Ante todo este desatino medioambiental en la única Reserva de la Biosfera que tenemos, ante la prepotencia de un partido que lleva tanto tiempo en el poder que cree que el territorio y el dinero público les pertenece si o si, ante la codicia sin límites de los lobbies que están detrás del proyecto del Guggenheim de Urdaibai, ante el uso de las instituciones para fines espurios, ante todas estas tropelías, quiero recordar la poesía que escribió en 1963 el bilbaino Gabriel Aresti titulada "Nire aitaren etxea defendituko dut-Defenderé la casa de mi padre", sus primeros versos dicen,

«Defenderé/ la casa de mi padre,/ Contra los lobos,/ contra la sequía,/ contra la usura,/ contra la justicia,/ defenderé/ la casa/ de mi padre».

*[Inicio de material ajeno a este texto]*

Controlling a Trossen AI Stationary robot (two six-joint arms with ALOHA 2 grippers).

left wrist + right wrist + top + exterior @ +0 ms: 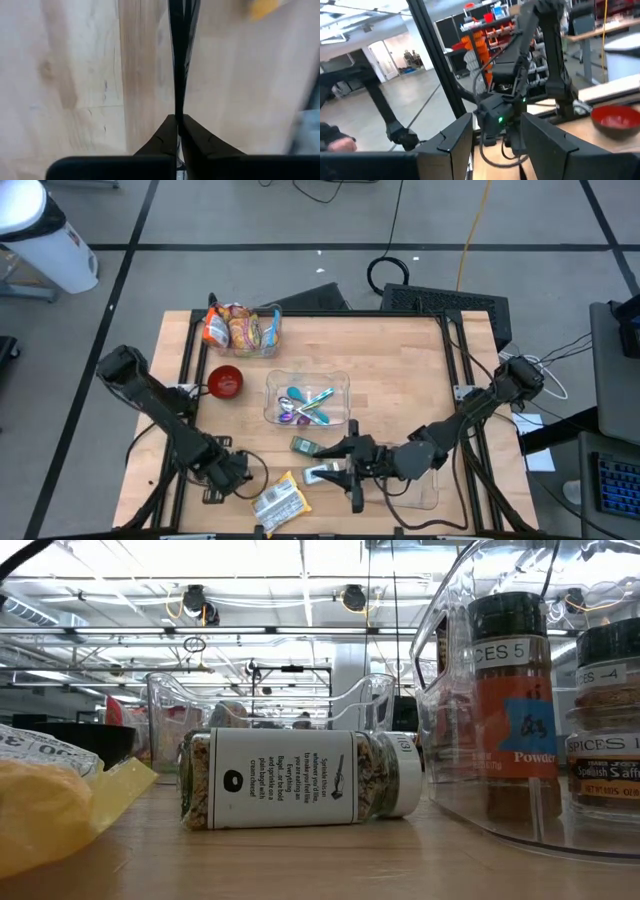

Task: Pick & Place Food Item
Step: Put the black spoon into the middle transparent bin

Gabriel Aresti nos recuerda en este poema que debemos seguir luchando por todo aquello por lo que nuestros padres lucharon, construyeron y conservaron. Por ellos y por nuestros descendientes. Defenderé la casa de mi padre de todos sus enemigos.

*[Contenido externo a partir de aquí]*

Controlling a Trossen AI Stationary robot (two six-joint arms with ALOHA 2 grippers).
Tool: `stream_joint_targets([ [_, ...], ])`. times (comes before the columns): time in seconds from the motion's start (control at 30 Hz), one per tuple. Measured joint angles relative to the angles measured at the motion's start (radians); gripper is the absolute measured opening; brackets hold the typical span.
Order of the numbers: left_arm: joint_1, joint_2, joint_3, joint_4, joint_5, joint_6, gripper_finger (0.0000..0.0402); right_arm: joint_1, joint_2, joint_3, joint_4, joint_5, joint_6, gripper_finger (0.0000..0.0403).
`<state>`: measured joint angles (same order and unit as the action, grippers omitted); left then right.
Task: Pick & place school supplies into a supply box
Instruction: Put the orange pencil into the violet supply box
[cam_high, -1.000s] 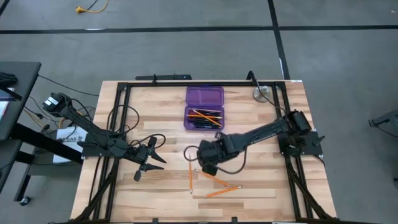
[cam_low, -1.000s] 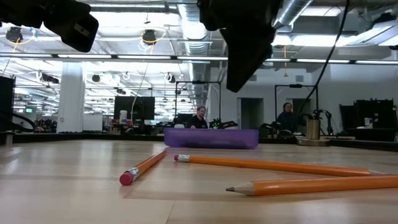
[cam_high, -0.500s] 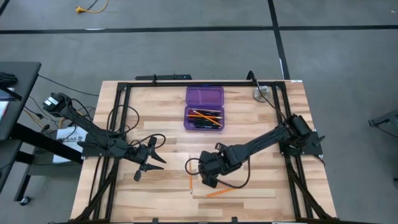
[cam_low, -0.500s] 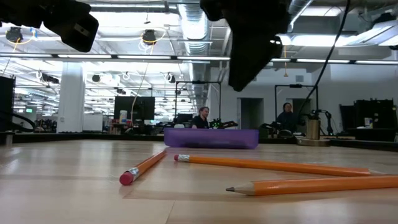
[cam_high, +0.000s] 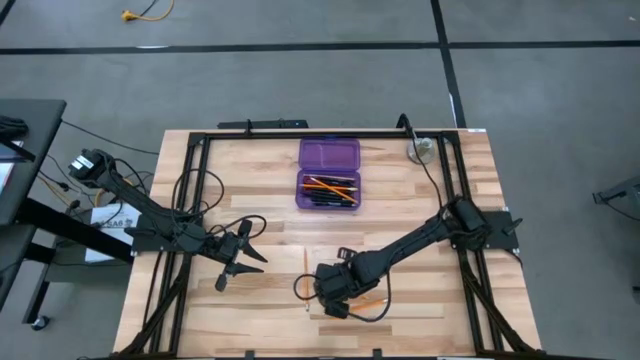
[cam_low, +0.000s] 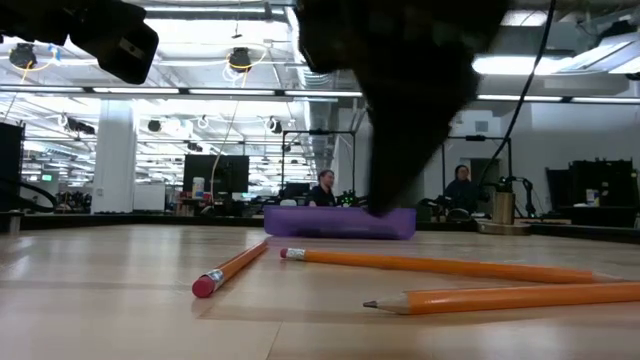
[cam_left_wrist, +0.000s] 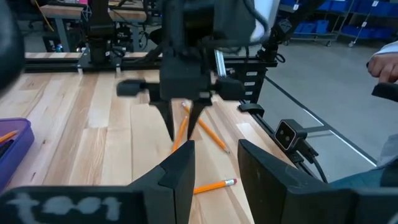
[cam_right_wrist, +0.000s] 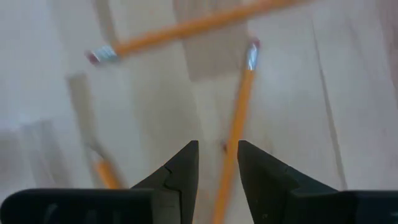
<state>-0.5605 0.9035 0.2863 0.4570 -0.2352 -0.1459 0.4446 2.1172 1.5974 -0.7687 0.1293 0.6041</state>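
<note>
Three orange pencils lie flat on the table near its near edge: in the low view one has its pink eraser toward the camera (cam_low: 232, 270), and two long ones (cam_low: 430, 264) (cam_low: 500, 297) lie beside it. My right gripper (cam_high: 335, 292) hovers open above them, fingers pointing down (cam_left_wrist: 182, 124). In the right wrist view one pencil (cam_right_wrist: 239, 106) runs under the gap between its fingers (cam_right_wrist: 217, 168). The purple supply box (cam_high: 328, 174) lies open farther back, with pencils and pens in its tray. My left gripper (cam_high: 240, 256) waits open at the table's left.
A round silver disc (cam_high: 418, 151) sits at the table's far right corner. A black frame rail (cam_high: 300, 135) runs round the table top. Bare wood lies between the box and the loose pencils. People sit at desks in the room beyond (cam_low: 322, 190).
My right gripper has moved toward the table's near edge and slightly left, from just in front of the box to above the loose pencils, and has come lower. The pencils and box have stayed where they were.
</note>
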Motion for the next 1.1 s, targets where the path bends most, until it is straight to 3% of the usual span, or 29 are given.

Me gusta pensar que si el poeta Gabriel Aresti, a quien le gustaba pasear por el puerto de Mundaka con su familia y sus amigos, viera lo que pretenden hacer con la Reserva de la Biosfera de Urdaibai, escribiría otros versos que dirían, «Defenderé/ el ‘Urdaibai’ de mi padre,/ Contra los ‘lobbies’/ contra la sequía,/ contra la usura,/ contra la justicia,/ defenderé/ el ‘Urdaibai’/ de mi padre».

El proyecto del Guggenheim de Urdaibai es el caballo de Troya para la invasión de la Reserva de la Biosfera. Quien el día 21 de abril vote a este proyecto estará colocando otro clavo en el ataúd de la Reserva de la Biosfera.